George served as a delegate to the 2000, 2004, and 2008 Democratic National Conventions. He served as a Presidential Elector for Pennsylvania during the 1992, 1996, and 2000 United States presidential elections. He served as member of the Democratic National Committee from 2004 through 2008.

In 2003, he was named to the PoliticsPA "Power 50" list of politically influential individuals.
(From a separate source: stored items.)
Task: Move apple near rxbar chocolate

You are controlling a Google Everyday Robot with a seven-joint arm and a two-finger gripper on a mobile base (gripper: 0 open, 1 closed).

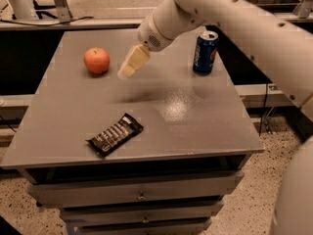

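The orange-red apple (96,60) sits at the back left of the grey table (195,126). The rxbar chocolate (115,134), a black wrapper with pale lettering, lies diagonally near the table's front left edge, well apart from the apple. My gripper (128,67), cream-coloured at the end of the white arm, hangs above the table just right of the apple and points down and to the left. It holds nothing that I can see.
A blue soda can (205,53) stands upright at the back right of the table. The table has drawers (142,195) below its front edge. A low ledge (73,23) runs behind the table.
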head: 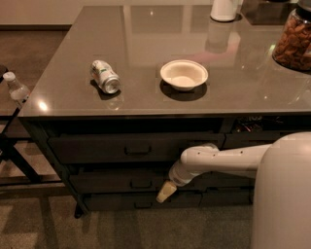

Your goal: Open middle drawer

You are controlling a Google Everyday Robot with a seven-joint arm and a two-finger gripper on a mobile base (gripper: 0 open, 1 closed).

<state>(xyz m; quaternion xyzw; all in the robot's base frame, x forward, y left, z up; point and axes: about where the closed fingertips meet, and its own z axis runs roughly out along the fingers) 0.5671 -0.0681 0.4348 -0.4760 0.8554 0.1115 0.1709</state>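
Here we are at the bench [58, 104], grey top gleaming, three dark drawer fronts stacked under its near edge. The middle drawer [107, 181] sits between the taller top drawer [92, 148] at twelve o'clock and the slim bottom drawer [116, 201] at six o'clock, its front about level with theirs, so it reads as shut. Its small pull handle [141, 184] is at the centre of the front. And there's the claw [166, 191], a cream-coloured tip low in front of the drawers, at roughly four o'clock from that handle and just beside it, over the seam between the middle and bottom fronts. Apart or together? I cannot tell from this angle, and I cannot tell whether it touches the drawer front either. The white arm [228, 160] reaches in from three o'clock, bends at a rounded joint and angles down toward seven o'clock into the claw. The robot's pale body [284, 194] fills the lower right corner. Up on the bench top, a drinks can [105, 76] lies on its side, with a shallow cream bowl [183, 74] well apart from it at three o'clock. Farther back, at twelve o'clock from the bowl, stands a white container [224, 9], and a jar of nuts [294, 41] sits at the right edge. Off the bench at nine o'clock, a clear plastic bottle [17, 88] rests on a dark frame.
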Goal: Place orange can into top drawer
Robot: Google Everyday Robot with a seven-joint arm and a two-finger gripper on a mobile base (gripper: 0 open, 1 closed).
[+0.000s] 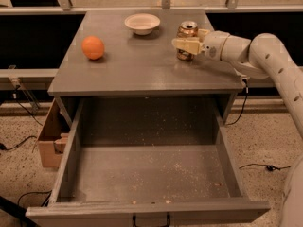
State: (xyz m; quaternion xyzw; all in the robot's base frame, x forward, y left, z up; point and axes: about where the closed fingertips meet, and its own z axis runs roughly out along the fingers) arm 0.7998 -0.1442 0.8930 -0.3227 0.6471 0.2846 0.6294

He was named to the PoliticsPA list of "Pennsylvania's Top Political Activists." The Pennsylvania Report named him to the 2003 "The Pennsylvania Report Power 75" list of influential figures in Pennsylvania politics, calling him "the name most people still associate with organized labor."

In 2009, the Pennsylvania Report named him to "The Pennsylvania Report 100" list of influential figures in Pennsylvania politics and noted that as a "veteran of Harrisburg political battles" Bill George was a "major force in the state Democratic Party and in the legislature." In 2010, Politics Magazine named him one of the most influential Democrats in Pennsylvania. He retired from the presidency in 2010.